The 'why I am not worried' article, edited by MIT nuclear scientists - RyanMcGreal
http://mitnse.com/2011/03/13/why-i-am-not-worried-about-japans-nuclear-reactors/?mit
======
kitsune_
This is BULLSHIT, the guy (Oehmen) is a mechanical engineer with a management
focus. He worked at my alma mater (ETHZ). His field of experties is supply
chain risk management. Look up his papers, he isn't a nuclear physicist.

I'd say he's about as qualified to make a comment on the situation as I am.

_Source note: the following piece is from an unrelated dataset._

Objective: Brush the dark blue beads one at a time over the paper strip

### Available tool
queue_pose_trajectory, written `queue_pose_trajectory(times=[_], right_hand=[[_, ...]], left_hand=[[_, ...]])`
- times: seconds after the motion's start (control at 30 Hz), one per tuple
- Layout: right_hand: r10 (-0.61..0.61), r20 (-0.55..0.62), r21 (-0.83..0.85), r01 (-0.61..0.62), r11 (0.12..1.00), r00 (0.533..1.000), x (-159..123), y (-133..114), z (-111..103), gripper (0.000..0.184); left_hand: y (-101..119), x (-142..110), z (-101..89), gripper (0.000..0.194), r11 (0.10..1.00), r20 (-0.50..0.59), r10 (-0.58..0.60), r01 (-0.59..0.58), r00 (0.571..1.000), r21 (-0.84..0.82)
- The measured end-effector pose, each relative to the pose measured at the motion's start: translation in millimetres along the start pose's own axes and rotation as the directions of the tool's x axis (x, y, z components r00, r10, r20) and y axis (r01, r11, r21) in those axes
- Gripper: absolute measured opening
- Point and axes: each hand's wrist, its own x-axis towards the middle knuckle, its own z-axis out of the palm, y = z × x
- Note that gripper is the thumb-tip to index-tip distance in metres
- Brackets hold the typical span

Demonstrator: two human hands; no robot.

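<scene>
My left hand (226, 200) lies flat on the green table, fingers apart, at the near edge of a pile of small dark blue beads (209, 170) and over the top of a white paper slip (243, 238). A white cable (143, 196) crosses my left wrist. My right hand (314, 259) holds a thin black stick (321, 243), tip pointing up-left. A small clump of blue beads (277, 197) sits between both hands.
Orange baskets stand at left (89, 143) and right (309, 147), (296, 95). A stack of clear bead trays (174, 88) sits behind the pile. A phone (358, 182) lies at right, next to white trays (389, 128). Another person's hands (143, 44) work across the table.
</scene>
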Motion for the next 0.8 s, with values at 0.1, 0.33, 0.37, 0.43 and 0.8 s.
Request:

The "essay" by Oehmen was first published by a notorious nuclear lobbyist,
Jason Morgan. Look at this: <http://nuclearfissionary.com/about/>

    
    
      Nuclear Energy suffers from a poor public image. We’re here to change all that.
    
      For decades the nuclear energy industry has been under attack 
      by antinuclear activists both organized and unorganized. 
      Fear and panic have been their call signs and with little 
      regard for science or the impact on civilization, they   
      have remained unchecked for years
    

And more, from that page:

    
    
      Jason Morgan
    
      A corporate finance and accounting professional 
      who has great personal interest in the future of 
      the world’s energy crisis. Jason is looking forward 
      to utilizing his financial and economic data 
      analysis skills to shed light on nuclear energy.
    
    
    

In short: FUD by nuclear energy lobbyists.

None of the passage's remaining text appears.